Au cœur des tensions, les obligations réglementaires imposées par plusieurs régions du monde, notamment l’Union européenne, qui impose depuis 2025 un taux minimal de 2 % de SAF, destiné à grimper à 6 % en 2030. Des règles jugées contre-productives par l’industrie. « Ces mandats ont surtout fait s’envoler les prix sans encourager les investissements », estime M. Walsh. La IATA accuse directement certaines entreprises énergétiques d’avoir gonflé leurs marges, entraînant un prix du SAF « jusqu’à cinq fois supérieur » à celui du kérosène fossile, et « deux fois supérieur » au prix théorique des carburants durables sur les marchés internationaux. La situation est selon l’IATA « encore plus critique » pour les carburants de synthèse produits à partir de CO₂ et d’hydrogène vert – les e-fuels –, affichant un coût « douze fois plus élevé » que celui du kérosène traditionnel. Sans soutien financier massif, leur déploiement paraît illusoire. À ces tensions structurelles s’ajoute un phénomène nouveau selon l’IATA, « la concurrence entre secteurs pour l’accès aux énergies renouvelables », exacerbée par l’essor de l’intelligence artificielle. La multiplication des centres de données, très gourmands en électricité, fait grimper la demande mondiale en énergie renouvelable et renchérit les investissements nécessaires à la production de SAF. Selon les analyses économiques présentées par l’IATA, cette compétition fragilise les chaînes d’approvisionnement, ralentit l’émergence des filières industrielles et pourrait retarder de plusieurs années la trajectoire mondiale de décarbonation du secteur aérien.

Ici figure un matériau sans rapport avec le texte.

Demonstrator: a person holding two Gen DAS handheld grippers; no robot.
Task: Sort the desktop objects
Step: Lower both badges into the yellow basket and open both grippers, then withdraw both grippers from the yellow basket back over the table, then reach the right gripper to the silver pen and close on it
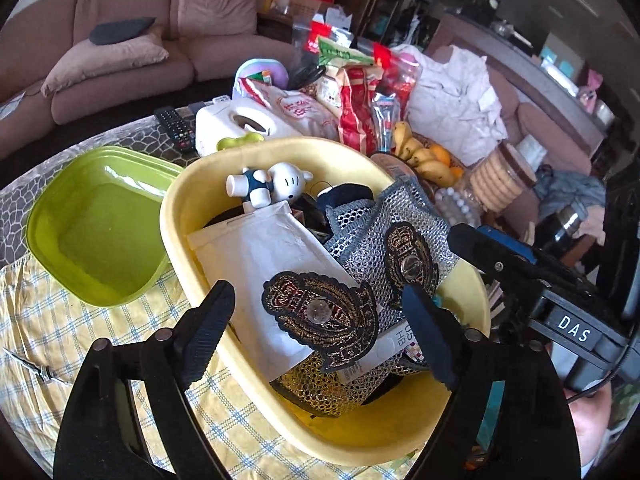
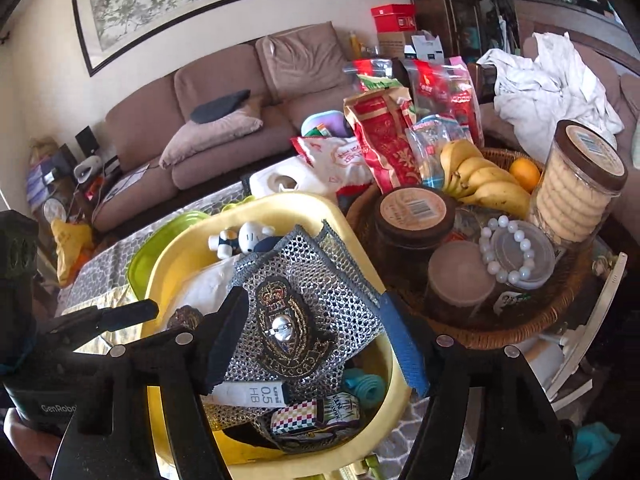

Une industrie pourtant florissante

Le paradoxe est frappant : si la transition énergétique piétine, le trafic aérien ne cesse de croître. Pour 2026, IATA prévoit une hausse de 4,9 % du trafic passagers, portée par l’Asie-Pacifique (+7,3 %), et un rebond durable du fret aérien, stimulé par le commerce de biens liés à l’IA et par le dynamisme du e-commerce. Le secteur devrait générer plus de 1 000 milliards de dollars de revenus en 2025, un record historique. Les compagnies affichent des bénéfices nets attendus de 41 milliards de dollars en 2026, soit une marge de 3,9 %, faible mais stable dans une industrie traditionnellement à bas rendement. Ces performances contrastent avec l’immobilisme de la transition énergétique. « Les solutions de décarbonation n’arrivent pas assez vite sur le marché », regrette IATA, qui juge « inefficaces » les politiques publiques actuelles, marquées par un manque d’harmonisation internationale et une multiplication de dispositifs régionaux jugés coûteux et peu lisibles.

La stagnation du SAF est un « test politique majeur pour les États » estime l’IATA.  Les compagnies réclament une révision des mandats européens, des incitations plus fortes à destination des producteurs, ainsi qu’une véritable coordination internationale, afin d’éviter une fragmentation des normes et un renchérissement du coût de la transition. « Sans politiques de soutien à la production, nous n’atteindrons pas les objectifs climatiques », martèle l’IATA, rappelant que la neutralité carbone en 2050 dépend largement de la capacité des États à orienter rapidement les investissements industriels.